ASSIGNED TASK: Print out the data precisely as it appears here, with no pictures.

^^^^

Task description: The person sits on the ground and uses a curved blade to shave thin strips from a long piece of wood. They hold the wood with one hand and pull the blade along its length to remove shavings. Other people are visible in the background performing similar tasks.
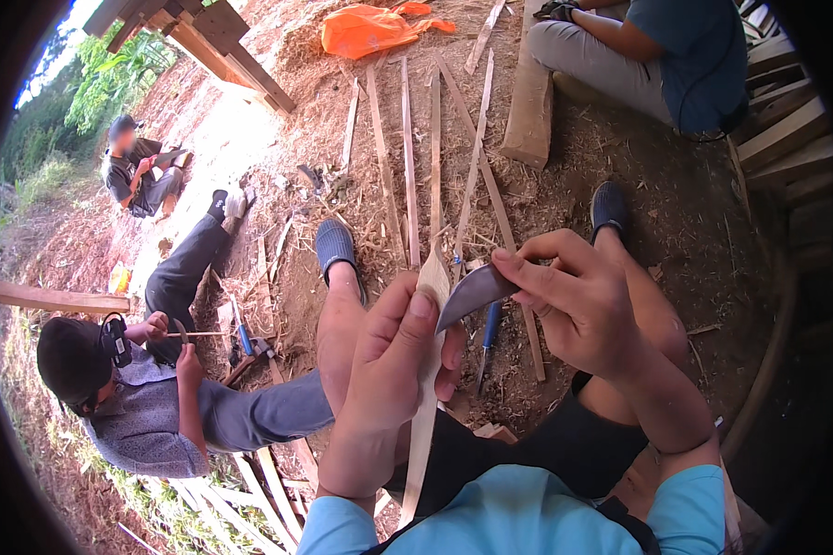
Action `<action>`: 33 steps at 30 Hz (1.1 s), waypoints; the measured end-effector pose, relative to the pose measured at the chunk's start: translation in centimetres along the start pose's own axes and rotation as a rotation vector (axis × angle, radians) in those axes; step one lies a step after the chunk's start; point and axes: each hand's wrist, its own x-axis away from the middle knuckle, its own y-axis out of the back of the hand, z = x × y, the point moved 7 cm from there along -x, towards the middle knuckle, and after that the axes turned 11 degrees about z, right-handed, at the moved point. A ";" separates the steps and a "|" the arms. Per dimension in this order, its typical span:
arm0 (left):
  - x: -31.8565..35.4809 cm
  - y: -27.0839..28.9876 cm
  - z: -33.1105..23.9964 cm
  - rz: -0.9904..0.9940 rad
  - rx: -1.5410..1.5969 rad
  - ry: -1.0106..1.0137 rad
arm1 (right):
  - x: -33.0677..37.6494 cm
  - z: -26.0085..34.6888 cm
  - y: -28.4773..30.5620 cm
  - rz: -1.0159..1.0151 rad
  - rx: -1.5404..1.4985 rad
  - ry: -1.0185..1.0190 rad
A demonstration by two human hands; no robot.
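Before my lap, my left hand (389,356) is closed around a pale flat wooden strip (420,453), its thumb on the upper part. The strip stands nearly upright, with a pointed, leaf-shaped top above the fingers. My right hand (578,310) pinches a knife with a dark, curved blade (472,292) between thumb and fingers. The blade slants down to the left, its lower end at the strip beside my left thumb. I cannot make out the knife's handle. Below the blade, on the ground, lies a tool with a blue handle (491,326).
Long wooden strips (407,157) fan out over shavings ahead. A thick beam (530,111) lies near a seated person (685,55). At left, a co-worker (148,407) holds a blade and stick; another person (139,176) sits farther off. An orange bag (370,32) and stacked timber (787,139) are around.
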 end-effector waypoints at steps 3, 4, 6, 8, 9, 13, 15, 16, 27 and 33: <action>0.2 -0.2 0.1 0.036 0.092 -0.027 | 0.0 0.1 -0.2 -0.100 0.020 0.033; 0.3 -0.3 0.2 0.032 0.131 -0.043 | 0.1 0.1 -0.4 -0.145 -0.005 0.048; 0.1 -0.2 0.5 0.056 0.171 -0.043 | -0.1 0.1 -0.5 -0.140 0.071 0.026; 0.5 -1.6 1.0 0.154 0.095 0.075 | -0.4 -2.6 0.2 -0.209 0.076 -0.137; 1.4 -3.5 1.5 0.240 0.006 0.190 | -0.7 -6.0 1.0 -0.276 0.048 -0.288; 3.5 -6.1 3.8 0.339 -0.140 0.286 | -2.3 -5.4 5.9 -0.448 0.268 -0.153; 2.7 -1.5 1.9 0.052 -0.107 0.189 | -0.6 -4.0 3.0 -0.293 0.215 -0.119; 2.5 0.0 0.8 -0.035 -0.073 0.127 | 1.0 -3.8 1.6 -0.225 0.155 -0.073; 6.7 4.0 -1.3 -0.120 -0.122 -0.076 | 3.1 -1.3 -2.8 0.096 0.077 -0.123; 8.2 6.5 -1.4 -0.221 -0.048 -0.070 | 2.1 -0.4 -3.1 0.133 0.043 -0.092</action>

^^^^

SOLVED PROBLEM:
Task description: The person sits on the ground and uses a curved blade to shave thin strips from a long piece of wood. They hold the wood with one hand and pull the blade along its length to remove shavings. Other people are visible in the background performing similar tasks.
Action `<action>`: 33 steps at 30 Hz (1.1 s), waypoints; the measured end-effector pose, relative to the pose measured at the chunk's start: translation in centimetres along the start pose's own axes and rotation as a rotation vector (axis × angle, radians) in those axes; step one lies a step after the chunk's start; point and axes: each hand's wrist, its own x-axis away from the middle knuckle, its own y-axis out of the back of the hand, z = x × y, the point moved 7 cm from there along -x, towards the middle knuckle, and after that the axes turned 11 degrees about z, right-handed, at the moved point. A ";" separates the steps and a "|" the arms. Per dimension in this order, its typical span:
arm0 (left):
  - x: -31.8565..35.4809 cm
  - y: -27.0839..28.9876 cm
  - z: -33.1105..23.9964 cm
  - rz: -0.9904..0.9940 rad
  - rx: -1.5410..1.5969 rad
  - ry: -1.0106..1.0137 rad
arm1 (right):
  - x: -33.0677..37.6494 cm
  - z: -26.0085..34.6888 cm
  - y: -28.4773..30.5620 cm
  - rz: -1.0159..1.0151 rad
  - rx: -1.5404..1.4985 rad
  - ry: -1.0185..1.0190 rad
A demonstration by two human hands; no robot.
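Before my lap, my left hand (389,356) is closed around a pale flat wooden strip (420,453), its thumb on the upper part. The strip stands nearly upright, with a pointed, leaf-shaped top above the fingers. My right hand (578,310) pinches a knife with a dark, curved blade (472,292) between thumb and fingers. The blade slants down to the left, its lower end at the strip beside my left thumb. I cannot make out the knife's handle. Below the blade, on the ground, lies a tool with a blue handle (491,326).
Long wooden strips (407,157) fan out over shavings ahead. A thick beam (530,111) lies near a seated person (685,55). At left, a co-worker (148,407) holds a blade and stick; another person (139,176) sits farther off. An orange bag (370,32) and stacked timber (787,139) are around.
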 end-effector waypoints at steps 3, 4, 6, 8, 9, 13, 15, 16, 27 and 33: <action>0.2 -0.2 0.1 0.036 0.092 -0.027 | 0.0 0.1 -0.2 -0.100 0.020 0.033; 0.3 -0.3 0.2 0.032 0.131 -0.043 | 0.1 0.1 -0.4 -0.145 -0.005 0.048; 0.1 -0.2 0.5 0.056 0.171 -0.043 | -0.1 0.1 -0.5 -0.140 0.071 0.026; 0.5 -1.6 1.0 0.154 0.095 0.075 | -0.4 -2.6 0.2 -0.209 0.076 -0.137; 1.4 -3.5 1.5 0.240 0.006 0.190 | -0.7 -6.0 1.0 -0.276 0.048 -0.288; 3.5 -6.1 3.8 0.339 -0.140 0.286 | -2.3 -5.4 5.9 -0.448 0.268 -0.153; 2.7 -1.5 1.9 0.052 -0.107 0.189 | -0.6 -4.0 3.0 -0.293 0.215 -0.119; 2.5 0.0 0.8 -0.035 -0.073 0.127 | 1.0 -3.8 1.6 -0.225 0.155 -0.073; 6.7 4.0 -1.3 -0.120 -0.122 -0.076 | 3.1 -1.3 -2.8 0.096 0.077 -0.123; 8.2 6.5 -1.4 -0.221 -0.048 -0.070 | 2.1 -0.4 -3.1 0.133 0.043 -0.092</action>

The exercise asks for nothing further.